Joe was not entirely sure whether Miles was trying to console his boss or himself. A drop of water fell onto his palm, warmer than rain.

_But Miles never cries,_ he thought.

A harsh rattling drew his attention. A black stretcher was being rolled towards Emerson’s wounded form, tubes and machinery hanging from it like the Christmas decorations they had taken down only two weeks earlier. The decorations had been Emerson’s idea, though only Joe was tall enough to place the star on top of the tree.

His nausea abated, Joe scrambled to his feet, shaking Miles away. Emerson was being lifted onto the stretcher and hurried towards the waiting ambulance. He looked like one of the bodies in Caroline Llewellyn’s morgue. Joe dug his fingernails into his palms, drawing blood, in an attempt to arrest such negative thoughts, and hastened over to Emerson. Impulsively, he threw himself over his partner’s chest, grasping at his collar, his face, his hair. His usually silky curls were stiff and clay-like.

“Emerson, God, please…!” he choked, as rough, impatient hands pulled him away.

“Out of the way. We need to get this man to hospital ASAP.”

“Come on, sir,” coaxed Miles. “Let them do their job. Besides, if you’re not careful, you’ll contaminate evidence.”

“I’m not leaving him, Miles.”

“I know, but standing there wringing your hands isn’t going to help him now, is it?”

Joe had always found the phrase ‘hand-wringing’ to bear little relation to how people really react in a crisis. He felt it was more a comedic device, like something found in a ‘Carry On’ film, or a shorthand for panic by a lazy writer. However, it was the only word that fully described the hysterical shaking in his arms, and the knotting and unknotting of his fingers. Wringing. Perhaps more accurately, he was the one being wrung out, as though through a mangle, leaving him both hollow and flat, with everything of substance squeezed out of him. Like a broken record, Joe’s mind fixated pointlessly: _He’s wringing his hands, he wrung his hands, his hands were wringing._

Before he could begin to conjugate the verb in his head, he shook himself and said again, to Miles, to the paramedics, “I mean it. I’m not leaving him. I’m not, I refuse. It’s my _right_. He’s my…”

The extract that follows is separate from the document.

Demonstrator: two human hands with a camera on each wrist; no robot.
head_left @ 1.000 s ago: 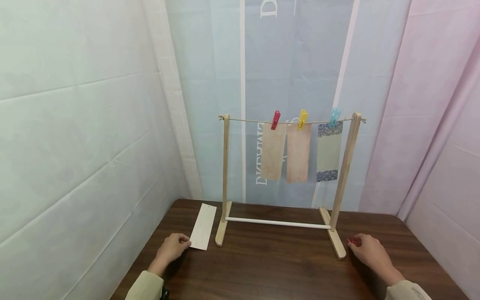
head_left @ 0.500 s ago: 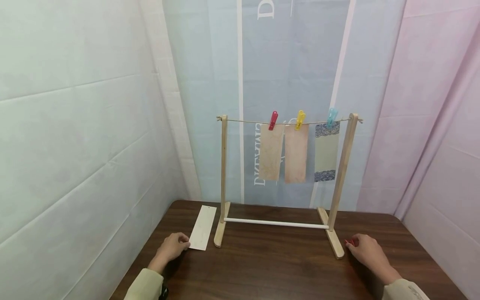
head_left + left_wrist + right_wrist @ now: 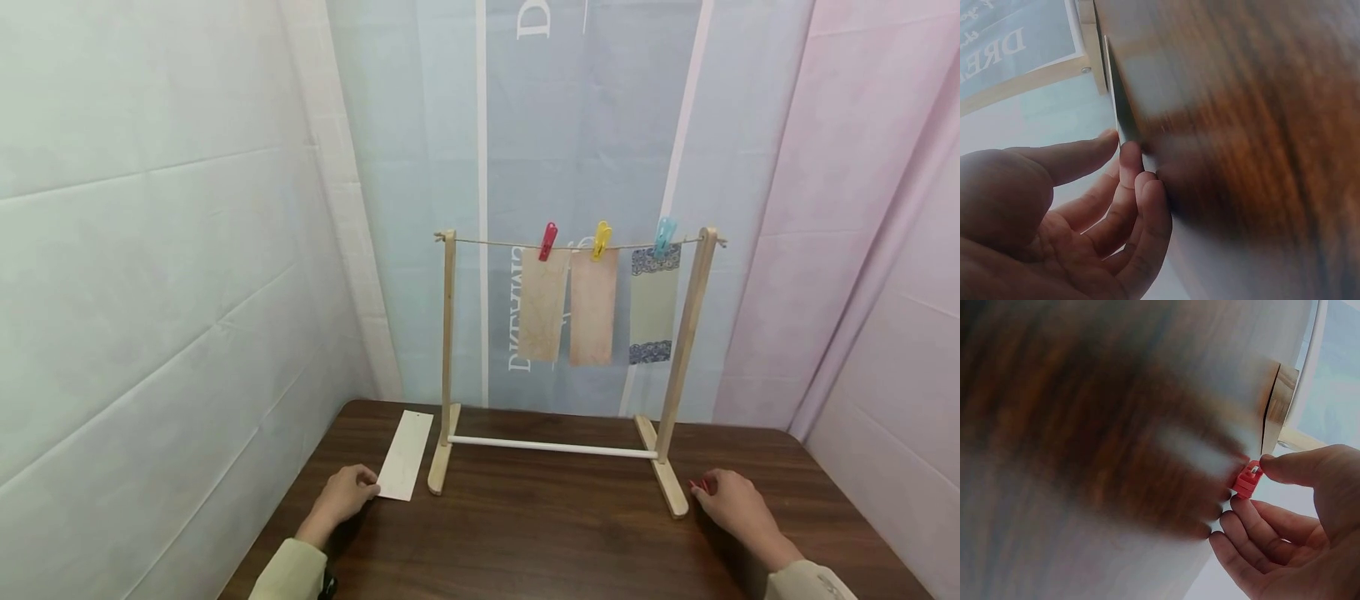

Emerson’s earlier, now prophetic words flooded into Joe’s memory: _If something happened to one of us, we wouldn’t have any legal rights. You’re not my next of kin in the eyes of the law_.

Joe tailed off, feebly. “He’s my DC.”

Miles flicked a glance at the paramedic in charge, about to secure Emerson within the ambulance, who nodded briskly.

“Come on in, then,” she said. “Quickly. We’ve not got time to hang about.”

 

* * *

 

Not quite an hour later, Joe was pacing between the four walls of the relatives’ room at the Royal London Hospital’s Emergency Department. Emerson was somewhere else in the hospital, but whether he was alive or dead Joe had no idea. Their arrival had been a cacophony of shouting, electronic beeping and buzzing as Emerson was propelled into Resus, medics kneading his chest. His heart had stopped. His heart had stopped twice in the ambulance. That heart which Emerson had gladly given over to Joe had ceased to beat, and Joe had felt his own falter alongside it.

Arrested, that was the medical term for it. The word had a grim irony about it – in their line of work, usually arrests were a good thing. Now, Joe would have gladly exchanged all of them to have prevented this.

Watching them struggle to resuscitate Emerson, Joe had felt so helpless, so out of control. The waiting only made it worse. He knew that the first hour after a trauma patient was brought in was critical, and that hour was nearly up. A nurse had brought him a cup of over-stewed tea thirty minutes earlier, but since then, he had seen no-one. Alone, Joe could not prevent his brain from taking over. His head was being invaded by an impatient gremlin, who appeared to be excavating all of his thoughts and feelings, throwing them into the air and catching them at random.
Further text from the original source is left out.